Jim Smith’s lime green RV-6 sports many performance-enhancing modifications including extended, tapered wing tips, and Ellippse propeller, and extensive modifications to the cooling air outflow path.

Jim’s latest addition to his airplane is a home-made lift reserve indicator. A lift reserve indicator is an instrument that gives the pilot a visual indication of the amount of margin from stall the airplane has at its current airspeed, altitude, and angle of attack.

The instrument works by measuring the pressure differential between an angled probe under the wing and the aircraft static pressure. Several commercial LRI systems are available, but Jim made his own, primarily to reduce cost.
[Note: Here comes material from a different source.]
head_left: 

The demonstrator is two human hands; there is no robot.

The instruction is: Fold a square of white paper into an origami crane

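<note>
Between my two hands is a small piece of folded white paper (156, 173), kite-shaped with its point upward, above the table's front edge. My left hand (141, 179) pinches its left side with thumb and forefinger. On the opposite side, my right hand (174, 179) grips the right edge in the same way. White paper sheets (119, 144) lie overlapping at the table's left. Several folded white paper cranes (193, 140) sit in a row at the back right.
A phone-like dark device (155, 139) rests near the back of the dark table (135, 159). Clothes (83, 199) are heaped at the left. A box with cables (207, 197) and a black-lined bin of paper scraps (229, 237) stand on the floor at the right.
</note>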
The angled probe was added below the pitot tube on the same faired mount under the wing that held the pitot. In the cockpit, Jim re-purposed a commercial water pressure gauge to serve as an indicator.

Photo: Kathryn Wainfan
Photo: Kathryn Wainfan

The proper angle for the probe, and the markings on the face of the gauge were determined by flight test. The gauge is divided in to 3 regions: Red, White, and Green. The top of the red arc corresponds with the initial stall break. As the needle moves into the white, and then green areas, the airplane has progressively more lift margin and can pull more G before stalling.

Jim now uses his LRI as his primary instrument for setting take off and landing airspeed and angle of attack. He reports that the entire system, which he believes considerably enhances the safety of his airplane cost him a total of $54 for materials and the gauge.